### INSTRUCTIONS FOR THE TASK:
Leave out every picture, then transcribe the rest of the listing exactly.

### DATA PROVIDED:
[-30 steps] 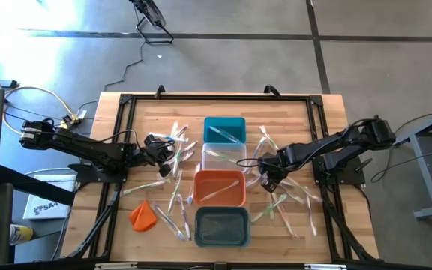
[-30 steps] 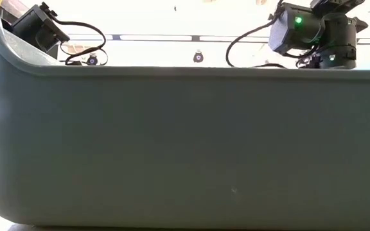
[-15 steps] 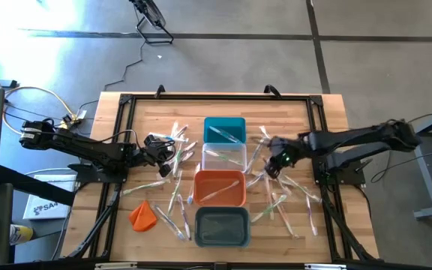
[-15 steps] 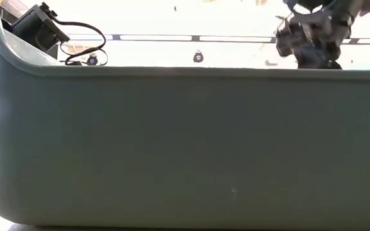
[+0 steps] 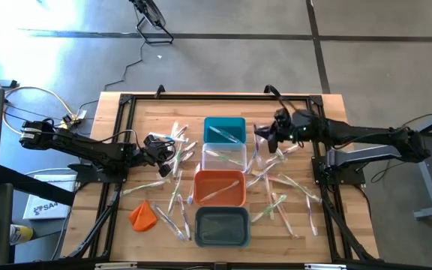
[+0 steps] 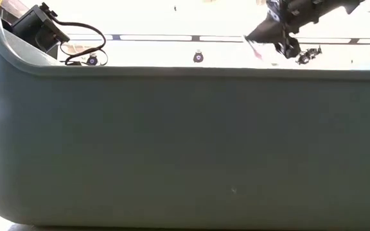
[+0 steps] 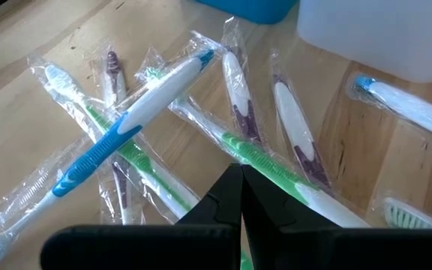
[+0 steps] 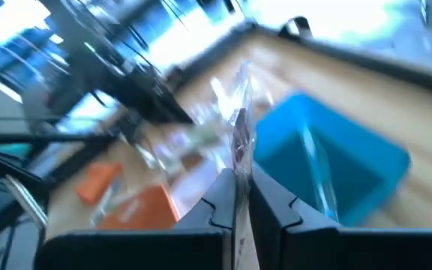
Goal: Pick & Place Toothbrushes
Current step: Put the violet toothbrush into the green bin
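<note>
Many wrapped toothbrushes lie flat on the wooden table, left [image 5: 172, 150] and right [image 5: 283, 187] of a row of bins. My right gripper [image 5: 265, 135] is up off the table beside the teal bin's [image 5: 224, 129] right side, shut on one wrapped white-and-purple toothbrush [image 8: 238, 127]. It also shows in the low view [image 6: 280, 29], with the wrapper [image 6: 255, 49] below it. My left gripper [image 7: 240, 180] is shut, low over a green-and-white toothbrush [image 7: 265, 154] in the left pile; I cannot tell whether it touches it. My right gripper pinches the wrapped toothbrush between its two fingers, on the stick and its clear wrapper [image 8: 238, 161]. The toothbrush runs on past the fingertips, in line with the fingers, lifted clear of the table. Which end of it the fingers have is hidden by them.
A clear bin [image 5: 223, 157], an orange bin [image 5: 220, 187] and a grey bin [image 5: 221, 226] follow the teal one toward the near edge. The grey bin's wall [image 6: 185, 147] fills the low view. An orange lump [image 5: 142, 216] lies near left. A black frame [image 5: 122, 135] borders the table.
My right gripper has risen from the right pile and gone toward the far edge and the teal bin, turning as it went. It stays shut on the wrapped toothbrush, now lifted clear of the table.
</note>
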Robot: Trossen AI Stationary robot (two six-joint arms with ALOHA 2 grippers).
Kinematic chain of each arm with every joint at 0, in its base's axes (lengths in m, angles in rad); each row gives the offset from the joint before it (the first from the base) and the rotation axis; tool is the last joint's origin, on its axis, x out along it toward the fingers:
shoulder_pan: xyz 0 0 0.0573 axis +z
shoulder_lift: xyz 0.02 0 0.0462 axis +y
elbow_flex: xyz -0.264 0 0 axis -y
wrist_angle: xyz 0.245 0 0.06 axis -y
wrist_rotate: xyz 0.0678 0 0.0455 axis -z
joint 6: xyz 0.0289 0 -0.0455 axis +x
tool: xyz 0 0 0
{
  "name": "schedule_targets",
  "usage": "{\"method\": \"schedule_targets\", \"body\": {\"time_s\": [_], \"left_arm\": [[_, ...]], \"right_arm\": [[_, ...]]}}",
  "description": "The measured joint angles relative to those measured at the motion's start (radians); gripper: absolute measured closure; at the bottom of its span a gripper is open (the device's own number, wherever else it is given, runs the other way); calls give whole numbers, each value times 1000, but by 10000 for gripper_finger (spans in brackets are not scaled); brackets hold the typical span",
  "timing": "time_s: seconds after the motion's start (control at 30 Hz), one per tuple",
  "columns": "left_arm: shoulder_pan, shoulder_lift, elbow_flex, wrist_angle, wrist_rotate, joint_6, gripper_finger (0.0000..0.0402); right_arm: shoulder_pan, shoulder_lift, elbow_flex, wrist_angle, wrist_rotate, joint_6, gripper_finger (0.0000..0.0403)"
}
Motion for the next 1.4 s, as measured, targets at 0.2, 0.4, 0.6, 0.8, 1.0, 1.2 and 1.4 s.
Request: {"method": "schedule_targets", "body": {"time_s": [0.2,0.4,0.6,0.8,1.0,1.2,1.4], "left_arm": [[0,0,0,0,0,0,401],[0,0,0,1,1,-16,401],[0,0,0,1,1,-31,401],[0,0,0,0,1,-29,401],[0,0,0,0,1,-26,401],[0,0,0,-4,1,-26,401],[0,0,0,-7,2,-26,401]], "right_arm": [[-55,6,0,235,-64,-110,393],[-81,5,0,371,-153,-151,393],[-50,6,0,380,-186,-101,393],[86,13,0,391,-55,-91,393],[254,73,8,433,192,-91,393],[374,197,115,421,343,-102,393],[421,342,272,286,395,-125,393]]}}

### REPLY TO THE TASK:
[-30 steps] 
[-30 steps] 
[-15 steps] 
[-15 steps] 
[+0 steps] 
[+0 steps] 
[+0 steps] 
[+0 steps] 
Goal: Pick & Place Toothbrushes
Current step: Put the violet toothbrush into the green bin
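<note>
Many wrapped toothbrushes lie flat on the wooden table, left [image 5: 172, 150] and right [image 5: 283, 187] of a row of bins. My right gripper [image 5: 265, 135] is up off the table beside the teal bin's [image 5: 224, 129] right side, shut on one wrapped white-and-purple toothbrush [image 8: 238, 127]. It also shows in the low view [image 6: 280, 29], with the wrapper [image 6: 255, 49] below it. My left gripper [image 7: 240, 180] is shut, low over a green-and-white toothbrush [image 7: 265, 154] in the left pile; I cannot tell whether it touches it. My right gripper pinches the wrapped toothbrush between its two fingers, on the stick and its clear wrapper [image 8: 238, 161]. The toothbrush runs on past the fingertips, in line with the fingers, lifted clear of the table. Which end of it the fingers have is hidden by them.
A clear bin [image 5: 223, 157], an orange bin [image 5: 220, 187] and a grey bin [image 5: 221, 226] follow the teal one toward the near edge. The grey bin's wall [image 6: 185, 147] fills the low view. An orange lump [image 5: 142, 216] lies near left. A black frame [image 5: 122, 135] borders the table.
My right gripper has risen from the right pile and gone toward the far edge and the teal bin, turning as it went. It stays shut on the wrapped toothbrush, now lifted clear of the table.
</note>
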Robot: Trossen AI Stationary robot (two six-joint arms with ALOHA 2 grippers).
Kinematic chain of each arm with every joint at 0, in its base's axes (lengths in m, angles in rad); each row gives the offset from the joint before it (the first from the base) and the rotation axis; tool is the last joint's origin, on its axis, x out along it toward the fingers:
shoulder_pan: xyz 0 0 0.0573 axis +z
shoulder_lift: xyz 0.02 0 0.0462 axis +y
elbow_flex: xyz -0.264 0 0 axis -y
wrist_angle: xyz 0.245 0 0.06 axis -y
wrist_rotate: xyz 0.0678 0 0.0455 axis -z
joint 6: xyz 0.0289 0 -0.0455 axis +x
tool: xyz 0 0 0
{
  "name": "schedule_targets",
  "usage": "{\"method\": \"schedule_targets\", \"body\": {\"time_s\": [_], \"left_arm\": [[_, ...]], \"right_arm\": [[_, ...]]}}",
  "description": "The measured joint angles relative to those measured at the motion's start (radians); gripper: absolute measured closure; at the bottom of its span a gripper is open (the device's own number, wherever else it is given, runs the other way); calls give whole numbers, each value times 1000, but by 10000 for gripper_finger (spans in brackets are not scaled); brackets hold the typical span",
  "timing": "time_s: seconds after the motion's start (control at 30 Hz), one per tuple",
  "columns": "left_arm: shoulder_pan, shoulder_lift, elbow_flex, wrist_angle, wrist_rotate, joint_6, gripper_finger (0.0000..0.0402); right_arm: shoulder_pan, shoulder_lift, elbow_flex, wrist_angle, wrist_rotate, joint_6, gripper_finger (0.0000..0.0403)"
}
Motion for the next 1.4 s, as measured, targets at 0.2, 0.4, 0.6, 0.8, 1.0, 1.2 and 1.4 s.
Request: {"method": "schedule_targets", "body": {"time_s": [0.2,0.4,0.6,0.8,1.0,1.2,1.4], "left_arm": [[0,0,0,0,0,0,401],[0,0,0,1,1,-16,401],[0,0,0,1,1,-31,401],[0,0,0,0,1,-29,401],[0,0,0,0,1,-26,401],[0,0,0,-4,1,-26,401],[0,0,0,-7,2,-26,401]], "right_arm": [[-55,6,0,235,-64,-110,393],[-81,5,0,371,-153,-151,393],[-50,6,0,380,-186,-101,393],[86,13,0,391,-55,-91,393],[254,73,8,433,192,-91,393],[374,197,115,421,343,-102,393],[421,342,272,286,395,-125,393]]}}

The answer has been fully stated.